Une forêt pour nourrir les gens

Le projet de forêt nourricière d’une étudiante de l’Université du Québec à Chicoutimi a été concrétisé dans les deux derniers jours. Près de 1000 végétaux ont été mis en terre dans l’aménagement pensé et dessiné par Gabrielle Filiatrault, l’instigatrice du projet.

Visuellement, on ne dirait pas une forêt, mais c’est au sens figuré que ce mot doit être interprété. « On appelle ça une forêt parce que c’est composé de plantes vivaces qui sont capables de s’autorégénérer. L’objectif, c’est d’avoir un écosystème de végétaux comestibles », explique la jeune femme. Fraises, rhubarbes, asperges, poires, pommes et de multiples fines herbes seront disponibles à la cueillette par tous. Mme Filiatrault explique que la page Facebook de la forêt nourricière de l’UQAC va être maintenue à jour afin que la population soit mise au courant du meilleur moment pour la récolte.

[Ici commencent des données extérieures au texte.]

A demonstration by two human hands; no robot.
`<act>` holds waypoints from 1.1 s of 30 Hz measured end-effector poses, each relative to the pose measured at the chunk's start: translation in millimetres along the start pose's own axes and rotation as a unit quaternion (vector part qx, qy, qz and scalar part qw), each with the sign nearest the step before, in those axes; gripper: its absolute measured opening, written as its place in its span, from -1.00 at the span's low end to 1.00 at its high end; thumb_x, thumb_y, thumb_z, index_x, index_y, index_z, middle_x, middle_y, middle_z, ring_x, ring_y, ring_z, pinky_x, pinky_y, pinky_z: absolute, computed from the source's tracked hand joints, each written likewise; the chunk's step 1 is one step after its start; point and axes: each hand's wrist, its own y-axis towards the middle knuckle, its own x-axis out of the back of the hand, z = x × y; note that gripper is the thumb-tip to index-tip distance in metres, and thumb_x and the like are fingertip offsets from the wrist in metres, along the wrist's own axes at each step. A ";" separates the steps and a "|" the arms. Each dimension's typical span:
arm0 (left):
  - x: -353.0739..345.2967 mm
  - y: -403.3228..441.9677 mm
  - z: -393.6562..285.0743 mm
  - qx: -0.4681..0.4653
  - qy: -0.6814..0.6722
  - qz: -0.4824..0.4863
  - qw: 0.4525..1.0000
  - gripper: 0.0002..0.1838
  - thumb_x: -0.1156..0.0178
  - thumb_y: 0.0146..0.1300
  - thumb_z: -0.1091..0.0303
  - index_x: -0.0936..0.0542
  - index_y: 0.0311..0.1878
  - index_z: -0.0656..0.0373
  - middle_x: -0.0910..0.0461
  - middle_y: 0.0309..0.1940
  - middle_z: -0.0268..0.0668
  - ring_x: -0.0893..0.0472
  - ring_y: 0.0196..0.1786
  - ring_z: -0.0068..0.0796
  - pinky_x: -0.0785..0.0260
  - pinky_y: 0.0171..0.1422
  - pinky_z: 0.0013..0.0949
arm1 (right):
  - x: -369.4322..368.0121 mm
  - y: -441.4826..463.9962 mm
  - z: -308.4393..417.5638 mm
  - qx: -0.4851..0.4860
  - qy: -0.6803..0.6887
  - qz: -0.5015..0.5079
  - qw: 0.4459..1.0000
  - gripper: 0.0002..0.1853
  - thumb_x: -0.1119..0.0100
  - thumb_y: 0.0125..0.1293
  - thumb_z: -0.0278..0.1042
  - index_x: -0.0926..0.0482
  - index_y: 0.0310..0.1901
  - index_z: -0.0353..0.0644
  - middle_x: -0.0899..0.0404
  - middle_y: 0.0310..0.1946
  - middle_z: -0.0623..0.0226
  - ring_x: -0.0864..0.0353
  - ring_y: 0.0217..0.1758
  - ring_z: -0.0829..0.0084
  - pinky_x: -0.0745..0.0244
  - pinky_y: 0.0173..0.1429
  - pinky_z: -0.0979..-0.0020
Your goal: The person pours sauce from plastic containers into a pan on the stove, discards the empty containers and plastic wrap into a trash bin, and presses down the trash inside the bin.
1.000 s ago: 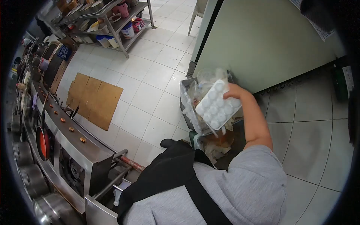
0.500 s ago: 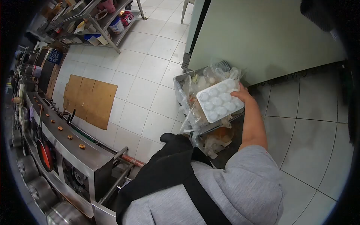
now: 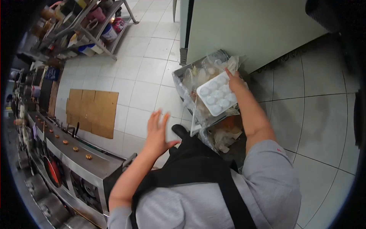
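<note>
My right hand (image 3: pixel 237 83) is at the right edge of a white plastic tray (image 3: pixel 214 94) with rows of round cups, one finger stretched along its upper corner. Some of the other fingers are hidden. The tray lies tilted on top of plastic bags and food scraps in a lined bin (image 3: pixel 178 81). My left hand (image 3: pixel 157 133) hangs in the air left of the bin, fingers spread and slightly blurred, with nothing in it.
Below the bin's rim sits more bagged waste (image 3: pixel 225 139). A large pale panel (image 3: pixel 244 34) stands behind the bin. A steel stove (image 3: pixel 82 160) with knobs runs along the left. Cardboard (image 3: pixel 93 112) lies on the tiled floor; a loaded shelf rack (image 3: pixel 95 34) stands at the back.
My left hand has come into view, raised with spread fingers. The right hand stays at the tray's edge, now with a finger extended. The camera view has shifted slightly.
</note>
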 end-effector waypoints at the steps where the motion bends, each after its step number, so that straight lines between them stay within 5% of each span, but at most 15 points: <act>1: -9.3 38.2 -7.4 -0.043 0.028 0.036 0.998 0.15 -0.50 -0.39 0.05 -0.09 0.32 0.12 0.05 0.33 0.01 0.04 0.35 0.19 0.06 0.31 0.16 | -3.3 -3.2 2.9 -0.019 -0.014 -0.012 1.000 -0.24 0.13 0.24 -0.48 0.11 0.31 0.65 0.08 0.36 0.13 -0.22 0.25 -0.03 -0.24 0.22 0.06; 2: -24.6 75.5 -13.1 -0.059 0.082 0.085 0.991 0.22 -0.51 -0.44 -0.01 -0.03 0.34 0.10 0.12 0.36 0.00 0.09 0.37 0.16 0.13 0.34 0.17 | -4.3 -9.7 6.6 -0.023 -0.004 -0.017 1.000 -0.24 0.13 0.24 -0.48 0.11 0.31 0.65 0.08 0.36 0.13 -0.22 0.25 -0.03 -0.24 0.22 0.06; 3: -38.0 112.0 -20.9 -0.088 0.101 0.099 0.986 0.28 -0.48 -0.48 -0.11 0.01 0.37 0.04 0.14 0.38 -0.05 0.17 0.40 0.17 0.12 0.25 0.38 | -3.5 -17.8 10.4 -0.035 -0.001 -0.029 0.999 -0.27 0.10 0.26 -0.42 0.09 0.31 0.63 0.11 0.38 0.23 -0.20 0.28 0.02 -0.21 0.23 0.01; 10: -127.6 301.1 -40.8 -0.201 0.286 0.192 0.917 0.39 -0.40 -0.52 -0.31 0.13 0.40 0.05 0.30 0.42 -0.07 0.33 0.43 0.11 0.32 0.31 0.35 | -11.3 -14.1 4.6 -0.033 0.043 -0.068 0.996 -0.38 0.11 0.29 -0.32 -0.02 0.30 0.60 0.01 0.36 0.29 -0.14 0.31 0.05 -0.12 0.24 -0.10; 15: -187.8 342.5 -16.1 -0.263 0.280 0.290 0.876 0.44 -0.40 -0.66 -0.35 -0.01 0.35 0.25 0.24 0.40 0.03 0.32 0.44 0.07 0.39 0.34 0.30 | -59.0 -1.0 -1.7 -0.048 0.071 -0.188 0.978 -0.45 0.20 0.28 -0.30 -0.07 0.32 -0.10 -0.08 0.32 0.28 -0.11 0.32 0.11 -0.03 0.26 -0.10; 18: -201.2 338.2 -17.1 -0.232 0.287 0.351 0.861 0.44 -0.39 -0.65 -0.37 -0.01 0.35 0.29 0.24 0.40 0.03 0.31 0.44 0.03 0.39 0.36 0.26 | -65.3 0.3 1.1 -0.077 0.100 -0.191 0.974 -0.45 0.12 0.24 -0.24 -0.14 0.29 -0.06 -0.14 0.29 0.29 -0.12 0.32 0.18 -0.03 0.26 -0.04; 24: -214.9 345.2 3.8 -0.219 0.318 0.312 0.868 0.50 -0.29 -0.64 -0.49 0.04 0.34 0.37 0.19 0.38 0.07 0.26 0.45 -0.01 0.43 0.40 0.15 | -62.5 13.3 10.6 -0.116 0.197 -0.202 0.952 -0.46 0.00 0.15 0.03 -0.36 0.14 -0.04 -0.30 0.15 0.31 -0.21 0.25 0.26 -0.05 0.24 0.00; 30: -239.0 353.8 15.6 -0.209 0.354 0.377 0.830 0.50 -0.22 -0.50 -0.54 0.18 0.35 0.41 0.30 0.38 0.15 0.33 0.43 0.08 0.50 0.43 0.04 | -58.1 37.5 7.0 -0.140 0.207 -0.077 0.965 -0.52 0.04 0.19 0.07 -0.42 0.04 -0.04 -0.36 -0.01 0.31 -0.27 0.16 0.31 -0.04 0.24 0.04; 33: -258.8 355.7 18.0 -0.176 0.363 0.395 0.825 0.49 -0.26 -0.49 -0.49 0.21 0.35 0.41 0.32 0.38 0.14 0.36 0.43 0.08 0.51 0.43 0.01 | -98.8 50.4 7.2 -0.120 0.166 -0.111 0.972 -0.53 0.09 0.22 0.08 -0.41 0.04 -0.05 -0.36 0.00 0.29 -0.29 0.15 0.31 -0.04 0.23 0.06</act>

« On sait qu’énormément de gens ont recours à des banques alimentaires chaque mois, et qu’il y a beaucoup trop de gaspillage qui se fait dans la production d’aliments. J’espère qu’une plantation comme celle-là va créer une alternative durable pour les gens », ajoute-t-elle.

D’un point de vue éducatif, la forêt nourricière sera aussi utile. « Il y a des professeurs de l’université qui m’ont dit que ça allait pouvoir être incorporé dans leurs cours. C’est aussi un endroit parfait pour se détendre ou venir se promener. »

Gabrielle Filiatrault travaille sur ce projet depuis quelques mois déjà. « J’ai commencé à venir faire du repérage sur le terrain dès le mois d’avril, et depuis deux semaines, je travaille de concert avec le Service Immeubles et Équipements de l’UQAC pour faire la préparation du terrain. » Juste dans la journée de vendredi, une cinquantaine d’adultes et 125 enfants sont venus prêter main-forte à Gabrielle et à son équipe. « Je suis vraiment fière du résultat », conclut-elle.